放浪息子電子書籍コミック漫画の感想レビュー・口コミ

放浪息子放浪息子は良いです。

この漫画のテーマは、性別、思春期で、
二人の主人公の性別違和の感情から全てが始まります。
そこから周りの人達を巻き込みつつ、未来への期待と不安の中で少しずつ成長していく、という物語なのですが、
私がオススメする一番の理由は、
最近になって知られてきた「性別違和」や「セクシャルマイノリティ」を多く取り上げており、その表現のやり方が良いと思ったからです。

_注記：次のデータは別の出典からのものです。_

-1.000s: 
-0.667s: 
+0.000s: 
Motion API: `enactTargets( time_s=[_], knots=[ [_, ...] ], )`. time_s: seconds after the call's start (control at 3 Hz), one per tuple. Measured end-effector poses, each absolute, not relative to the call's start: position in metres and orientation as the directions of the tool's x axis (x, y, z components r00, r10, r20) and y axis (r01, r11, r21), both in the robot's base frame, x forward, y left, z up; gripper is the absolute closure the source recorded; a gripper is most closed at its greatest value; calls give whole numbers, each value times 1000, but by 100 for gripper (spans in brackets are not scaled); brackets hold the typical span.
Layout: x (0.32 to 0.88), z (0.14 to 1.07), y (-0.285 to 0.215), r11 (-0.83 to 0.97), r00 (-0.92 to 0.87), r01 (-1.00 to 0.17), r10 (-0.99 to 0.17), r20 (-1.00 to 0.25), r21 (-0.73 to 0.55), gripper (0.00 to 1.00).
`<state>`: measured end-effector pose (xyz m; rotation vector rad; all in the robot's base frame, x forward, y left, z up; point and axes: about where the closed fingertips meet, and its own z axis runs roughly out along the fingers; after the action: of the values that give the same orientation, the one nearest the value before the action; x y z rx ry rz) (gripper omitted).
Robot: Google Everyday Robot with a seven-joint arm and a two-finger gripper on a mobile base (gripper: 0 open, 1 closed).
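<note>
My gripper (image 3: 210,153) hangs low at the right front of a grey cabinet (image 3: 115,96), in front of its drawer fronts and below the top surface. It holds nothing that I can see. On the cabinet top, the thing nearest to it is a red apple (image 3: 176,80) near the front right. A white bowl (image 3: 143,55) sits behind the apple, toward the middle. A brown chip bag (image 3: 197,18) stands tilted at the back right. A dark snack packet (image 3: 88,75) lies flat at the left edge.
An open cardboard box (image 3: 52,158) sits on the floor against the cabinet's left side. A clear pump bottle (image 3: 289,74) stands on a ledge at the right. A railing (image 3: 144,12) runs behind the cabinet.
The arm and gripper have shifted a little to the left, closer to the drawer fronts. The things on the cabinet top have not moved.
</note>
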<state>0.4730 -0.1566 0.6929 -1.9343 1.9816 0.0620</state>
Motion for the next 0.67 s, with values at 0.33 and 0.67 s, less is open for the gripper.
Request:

作中では「性別違和」などの言葉は一切無く、「おとこのこになりたい」、「おんなのこになりたい」や、
セクシャルマイノリティの登場人物へも「前は男だった人」とざっくりした説明のみに止められている所が特徴的です。
また、ごく一般の子供たちと同じように性別違和の悩みを描いており、差別化をした表現をしないことで、彼らへの特別感が出なくなっています。
これは、人の悩みはそれぞれで比べようもなければ、重さや大きさもまた比べようもないという漫画全体を通して伝わるメッセージのように感じます。
そういった表現の仕方が、オススメする理由です。
多くの方に読んで頂きたいです。